= Gilla Críst Ua Mocháin =

Gilla Críst Ua Mocháin was an Irish craftsman.

==Background==
Gilla Críst Ua Mocháin was a member of a Connacht family who "were a prominent Connacht ecclesiastical family". There were two apparently distinct families: one were natives of the diocese of Kilmacduagh, apparently from the vicinity of Ballyvaughan (Baile Uí Bheacháin); another were of Cill Athracht, taobh le Loch Gara i County Sligo. Two other unrelated families of the name, natives of what are now County Donegal and County Monaghan.

The Annals of Connacht mentions members of the family, sub anno 1361, 1392, 1414, 1460, 1470–71. The name is now variously rendered as Maughan, Moghan, Mohan, and Moughan, and found mainly in County Galway and County Mayo.

==Shrine of Colmáin mac Lúacháin==

Following the re-discovery of the relics of Colmáin mac Lúacháin, patron saint of Lann (now Lynn, near Lough Ennell in County Westmeath in 1122 – they had been concealed and forgotten during the Viking Age – Gilla Críst Ua Mocháin became responsible for the construction a new shrine for the relics. This was apparently at the behest of the head or erenagh of Lann, Gilla Críst mac Gilla Pátric, and during the reign of King Murchad of Mide (died 1153).

===Destruction of shrine===

The church of Lann, with its shrine and relics, were destroyed in 1394 by the king of Cenél Fiachrach, Muirchertach Óg Mac Eochagáin.

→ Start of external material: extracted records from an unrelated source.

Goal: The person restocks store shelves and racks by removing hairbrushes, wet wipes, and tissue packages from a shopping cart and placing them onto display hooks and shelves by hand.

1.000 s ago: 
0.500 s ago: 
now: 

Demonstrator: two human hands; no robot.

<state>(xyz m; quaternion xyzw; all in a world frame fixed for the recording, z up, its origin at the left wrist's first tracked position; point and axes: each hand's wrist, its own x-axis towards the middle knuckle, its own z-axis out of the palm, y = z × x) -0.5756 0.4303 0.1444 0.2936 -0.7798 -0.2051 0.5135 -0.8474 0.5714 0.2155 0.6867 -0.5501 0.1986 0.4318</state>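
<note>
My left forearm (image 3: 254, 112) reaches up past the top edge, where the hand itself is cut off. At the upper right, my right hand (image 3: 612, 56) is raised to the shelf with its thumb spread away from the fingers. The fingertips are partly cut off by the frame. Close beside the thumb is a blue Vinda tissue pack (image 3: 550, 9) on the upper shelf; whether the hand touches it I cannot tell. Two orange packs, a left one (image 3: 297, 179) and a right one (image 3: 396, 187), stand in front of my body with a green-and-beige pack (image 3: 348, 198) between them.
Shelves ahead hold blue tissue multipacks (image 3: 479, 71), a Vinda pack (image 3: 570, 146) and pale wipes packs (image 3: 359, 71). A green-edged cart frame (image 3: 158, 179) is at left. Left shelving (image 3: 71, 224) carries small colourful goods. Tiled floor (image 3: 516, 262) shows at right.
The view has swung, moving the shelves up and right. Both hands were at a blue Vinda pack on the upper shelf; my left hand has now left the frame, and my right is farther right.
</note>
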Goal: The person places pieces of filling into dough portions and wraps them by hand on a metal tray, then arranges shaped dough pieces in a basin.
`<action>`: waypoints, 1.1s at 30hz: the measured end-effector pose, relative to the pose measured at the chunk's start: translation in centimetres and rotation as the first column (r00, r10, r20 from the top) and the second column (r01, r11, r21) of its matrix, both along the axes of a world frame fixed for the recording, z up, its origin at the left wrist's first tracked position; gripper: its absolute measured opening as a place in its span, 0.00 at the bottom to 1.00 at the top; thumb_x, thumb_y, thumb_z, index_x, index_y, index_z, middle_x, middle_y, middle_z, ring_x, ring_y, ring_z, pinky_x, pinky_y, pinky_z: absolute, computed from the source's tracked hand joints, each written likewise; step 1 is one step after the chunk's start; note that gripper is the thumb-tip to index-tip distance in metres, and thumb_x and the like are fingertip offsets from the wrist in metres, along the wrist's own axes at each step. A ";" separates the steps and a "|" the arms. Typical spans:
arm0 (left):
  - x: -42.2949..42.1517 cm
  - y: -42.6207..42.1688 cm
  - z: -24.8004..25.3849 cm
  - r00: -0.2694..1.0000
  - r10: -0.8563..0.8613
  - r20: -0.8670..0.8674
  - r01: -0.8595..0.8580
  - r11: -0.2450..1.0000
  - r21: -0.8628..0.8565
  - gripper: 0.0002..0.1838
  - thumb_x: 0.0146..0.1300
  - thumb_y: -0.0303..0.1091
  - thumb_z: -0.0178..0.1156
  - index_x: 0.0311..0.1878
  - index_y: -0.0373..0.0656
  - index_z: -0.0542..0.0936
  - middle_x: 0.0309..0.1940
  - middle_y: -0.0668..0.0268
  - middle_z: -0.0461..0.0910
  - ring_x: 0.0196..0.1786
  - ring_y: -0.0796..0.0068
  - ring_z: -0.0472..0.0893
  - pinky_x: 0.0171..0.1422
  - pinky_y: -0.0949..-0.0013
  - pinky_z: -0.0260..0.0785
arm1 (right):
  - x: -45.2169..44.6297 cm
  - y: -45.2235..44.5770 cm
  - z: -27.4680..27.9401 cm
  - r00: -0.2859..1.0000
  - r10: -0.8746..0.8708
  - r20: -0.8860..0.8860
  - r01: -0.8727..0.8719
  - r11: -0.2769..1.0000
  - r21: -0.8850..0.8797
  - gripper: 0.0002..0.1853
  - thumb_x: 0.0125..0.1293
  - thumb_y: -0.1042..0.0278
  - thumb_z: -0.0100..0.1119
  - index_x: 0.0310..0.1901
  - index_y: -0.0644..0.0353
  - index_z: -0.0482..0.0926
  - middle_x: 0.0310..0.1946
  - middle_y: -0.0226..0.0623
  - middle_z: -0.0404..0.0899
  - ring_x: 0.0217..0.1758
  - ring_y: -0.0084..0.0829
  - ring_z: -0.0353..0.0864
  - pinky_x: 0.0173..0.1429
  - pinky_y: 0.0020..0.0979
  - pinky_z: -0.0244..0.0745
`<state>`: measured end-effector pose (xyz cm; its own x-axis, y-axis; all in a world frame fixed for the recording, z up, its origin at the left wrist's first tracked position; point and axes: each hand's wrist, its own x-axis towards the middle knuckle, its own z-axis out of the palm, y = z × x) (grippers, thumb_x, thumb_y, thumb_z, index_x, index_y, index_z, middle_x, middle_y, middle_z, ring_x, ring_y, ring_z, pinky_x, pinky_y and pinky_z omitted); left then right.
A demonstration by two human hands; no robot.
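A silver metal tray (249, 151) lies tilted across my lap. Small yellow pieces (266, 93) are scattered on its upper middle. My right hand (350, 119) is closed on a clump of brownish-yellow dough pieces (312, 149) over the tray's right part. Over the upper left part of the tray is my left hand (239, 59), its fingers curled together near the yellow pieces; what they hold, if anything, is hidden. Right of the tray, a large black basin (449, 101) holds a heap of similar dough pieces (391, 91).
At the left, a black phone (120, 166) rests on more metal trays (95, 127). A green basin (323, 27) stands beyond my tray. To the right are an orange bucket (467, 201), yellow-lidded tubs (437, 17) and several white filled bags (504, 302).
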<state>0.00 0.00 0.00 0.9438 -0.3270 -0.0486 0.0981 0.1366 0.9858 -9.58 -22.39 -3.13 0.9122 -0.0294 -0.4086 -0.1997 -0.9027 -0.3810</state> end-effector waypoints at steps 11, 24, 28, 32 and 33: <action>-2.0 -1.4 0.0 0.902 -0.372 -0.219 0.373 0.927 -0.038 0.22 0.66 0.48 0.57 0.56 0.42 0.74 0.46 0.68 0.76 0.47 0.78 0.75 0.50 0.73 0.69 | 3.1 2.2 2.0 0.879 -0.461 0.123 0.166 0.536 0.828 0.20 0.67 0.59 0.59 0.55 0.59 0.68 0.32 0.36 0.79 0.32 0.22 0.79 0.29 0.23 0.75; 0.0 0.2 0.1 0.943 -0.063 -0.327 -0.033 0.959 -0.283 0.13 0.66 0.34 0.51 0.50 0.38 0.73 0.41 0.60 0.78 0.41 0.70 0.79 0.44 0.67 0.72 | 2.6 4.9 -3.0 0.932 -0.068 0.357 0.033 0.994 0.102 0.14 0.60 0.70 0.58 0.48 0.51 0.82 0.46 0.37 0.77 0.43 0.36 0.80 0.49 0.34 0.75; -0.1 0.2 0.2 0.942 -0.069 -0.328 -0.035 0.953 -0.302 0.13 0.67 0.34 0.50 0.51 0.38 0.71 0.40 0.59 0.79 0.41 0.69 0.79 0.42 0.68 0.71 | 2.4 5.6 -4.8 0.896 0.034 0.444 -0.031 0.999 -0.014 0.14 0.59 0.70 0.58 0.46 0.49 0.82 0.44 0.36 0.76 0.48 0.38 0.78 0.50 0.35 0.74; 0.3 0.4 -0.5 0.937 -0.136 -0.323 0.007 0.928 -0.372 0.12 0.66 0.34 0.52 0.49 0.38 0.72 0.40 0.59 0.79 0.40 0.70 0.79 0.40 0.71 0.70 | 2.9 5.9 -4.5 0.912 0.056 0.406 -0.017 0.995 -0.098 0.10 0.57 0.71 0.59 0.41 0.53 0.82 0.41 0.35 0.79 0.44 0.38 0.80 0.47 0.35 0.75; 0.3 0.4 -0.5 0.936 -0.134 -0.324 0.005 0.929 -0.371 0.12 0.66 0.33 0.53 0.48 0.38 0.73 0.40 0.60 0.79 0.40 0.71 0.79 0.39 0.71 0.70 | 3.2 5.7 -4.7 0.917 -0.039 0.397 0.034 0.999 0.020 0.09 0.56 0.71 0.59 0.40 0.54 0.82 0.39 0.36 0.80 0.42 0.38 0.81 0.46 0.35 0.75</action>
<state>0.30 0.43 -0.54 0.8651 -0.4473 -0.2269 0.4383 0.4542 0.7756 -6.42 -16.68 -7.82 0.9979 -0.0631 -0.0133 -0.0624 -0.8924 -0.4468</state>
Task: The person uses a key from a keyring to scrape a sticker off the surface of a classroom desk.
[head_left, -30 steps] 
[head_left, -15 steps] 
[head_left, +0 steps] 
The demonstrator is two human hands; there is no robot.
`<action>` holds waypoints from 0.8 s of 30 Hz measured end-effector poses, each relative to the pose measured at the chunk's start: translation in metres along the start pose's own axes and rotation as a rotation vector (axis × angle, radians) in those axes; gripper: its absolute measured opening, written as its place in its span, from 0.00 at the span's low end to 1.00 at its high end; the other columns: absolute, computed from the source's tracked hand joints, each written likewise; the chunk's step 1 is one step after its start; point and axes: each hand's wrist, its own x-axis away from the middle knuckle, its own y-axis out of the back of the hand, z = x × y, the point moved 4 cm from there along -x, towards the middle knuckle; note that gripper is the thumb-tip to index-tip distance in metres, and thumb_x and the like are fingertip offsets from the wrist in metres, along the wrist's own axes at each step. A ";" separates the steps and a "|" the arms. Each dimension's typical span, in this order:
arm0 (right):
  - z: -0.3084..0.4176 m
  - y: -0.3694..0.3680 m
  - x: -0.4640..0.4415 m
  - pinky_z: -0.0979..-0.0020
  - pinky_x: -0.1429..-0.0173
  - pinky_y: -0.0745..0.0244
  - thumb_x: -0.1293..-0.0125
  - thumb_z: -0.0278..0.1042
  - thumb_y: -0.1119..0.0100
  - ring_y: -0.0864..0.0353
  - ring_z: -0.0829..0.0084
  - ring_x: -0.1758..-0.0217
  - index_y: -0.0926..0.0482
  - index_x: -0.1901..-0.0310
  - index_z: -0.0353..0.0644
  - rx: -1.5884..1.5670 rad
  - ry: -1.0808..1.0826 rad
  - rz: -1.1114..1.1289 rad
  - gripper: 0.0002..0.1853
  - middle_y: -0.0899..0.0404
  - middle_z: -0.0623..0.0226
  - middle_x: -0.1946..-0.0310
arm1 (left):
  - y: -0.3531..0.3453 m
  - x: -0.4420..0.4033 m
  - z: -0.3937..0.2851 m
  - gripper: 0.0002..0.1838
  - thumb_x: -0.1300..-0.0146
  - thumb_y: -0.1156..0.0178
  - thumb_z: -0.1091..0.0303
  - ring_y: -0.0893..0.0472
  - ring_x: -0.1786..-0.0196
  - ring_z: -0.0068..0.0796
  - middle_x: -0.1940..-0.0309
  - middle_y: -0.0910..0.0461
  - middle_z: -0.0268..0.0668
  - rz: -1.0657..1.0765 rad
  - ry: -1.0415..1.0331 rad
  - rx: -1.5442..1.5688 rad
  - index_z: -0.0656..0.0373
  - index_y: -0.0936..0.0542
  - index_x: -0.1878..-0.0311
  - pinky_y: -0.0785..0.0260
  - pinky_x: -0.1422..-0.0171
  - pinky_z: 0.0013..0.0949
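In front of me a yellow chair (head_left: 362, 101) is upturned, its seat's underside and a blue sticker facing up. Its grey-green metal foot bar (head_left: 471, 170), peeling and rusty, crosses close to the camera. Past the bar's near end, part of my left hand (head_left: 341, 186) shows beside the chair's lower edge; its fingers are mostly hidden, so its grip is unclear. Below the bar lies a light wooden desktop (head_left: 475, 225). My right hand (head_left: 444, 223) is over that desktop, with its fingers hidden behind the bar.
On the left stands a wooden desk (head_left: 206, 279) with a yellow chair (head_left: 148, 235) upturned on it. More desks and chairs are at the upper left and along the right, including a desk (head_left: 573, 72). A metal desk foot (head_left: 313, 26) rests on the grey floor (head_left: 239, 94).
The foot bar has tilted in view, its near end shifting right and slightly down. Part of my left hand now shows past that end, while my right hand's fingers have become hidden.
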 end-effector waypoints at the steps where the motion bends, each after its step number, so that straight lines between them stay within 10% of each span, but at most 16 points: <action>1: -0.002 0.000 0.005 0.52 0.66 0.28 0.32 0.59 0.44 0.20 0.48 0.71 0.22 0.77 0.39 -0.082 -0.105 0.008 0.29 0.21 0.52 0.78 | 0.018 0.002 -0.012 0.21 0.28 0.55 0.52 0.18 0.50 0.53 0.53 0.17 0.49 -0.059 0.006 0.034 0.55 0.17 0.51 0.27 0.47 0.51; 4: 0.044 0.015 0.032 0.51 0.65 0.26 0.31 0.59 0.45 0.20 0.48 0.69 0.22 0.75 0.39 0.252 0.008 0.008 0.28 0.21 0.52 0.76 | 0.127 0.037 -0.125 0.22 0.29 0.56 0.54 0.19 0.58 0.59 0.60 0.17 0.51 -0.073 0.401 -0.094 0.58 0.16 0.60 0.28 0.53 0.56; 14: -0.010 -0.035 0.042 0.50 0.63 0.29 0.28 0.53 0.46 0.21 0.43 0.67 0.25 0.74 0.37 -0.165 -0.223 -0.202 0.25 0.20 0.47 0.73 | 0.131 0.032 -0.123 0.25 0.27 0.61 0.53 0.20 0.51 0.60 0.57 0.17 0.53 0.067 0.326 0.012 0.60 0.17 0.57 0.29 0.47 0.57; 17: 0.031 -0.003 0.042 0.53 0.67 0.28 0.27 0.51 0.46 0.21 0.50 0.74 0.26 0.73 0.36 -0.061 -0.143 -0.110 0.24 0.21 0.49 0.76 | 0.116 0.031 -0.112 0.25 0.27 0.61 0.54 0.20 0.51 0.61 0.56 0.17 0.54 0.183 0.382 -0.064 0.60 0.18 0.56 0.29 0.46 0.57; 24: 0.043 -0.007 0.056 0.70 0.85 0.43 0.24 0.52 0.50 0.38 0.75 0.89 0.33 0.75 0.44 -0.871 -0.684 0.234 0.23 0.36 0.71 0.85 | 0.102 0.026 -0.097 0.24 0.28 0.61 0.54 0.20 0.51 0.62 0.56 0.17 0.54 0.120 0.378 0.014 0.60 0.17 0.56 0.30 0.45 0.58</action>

==Other bearers of the name==

- Gregorius Ó Mocháin, Bishop of Elphin 1357–72, Archbishop of Tuam 1372–1383
- Gregorius Ó Mocháin, Bishop of Elphin, 1383, Bishop of Derry, 1394
- Gregorius Ó Mocháin II, Archbishop of Tuam, 1384–86
- Cornelius Ó Mochain, Abbot of Boyle to 1449, Bishop of Achonry 1449–73

==Sources==
- Bertha Colmáin maic Lúacháin. Life of Colmán maic Lúacháin, pp.v-vi, Kuno Meyer, Dublin, 1911.
- A Midhe is maith da bhá mar: thoughts on medieval Mide, pp. 373–82, Edel Bhreathnach, in Above and Beyond: essays in memory of Leo Swan, ed. Condit and Corlett, 2005.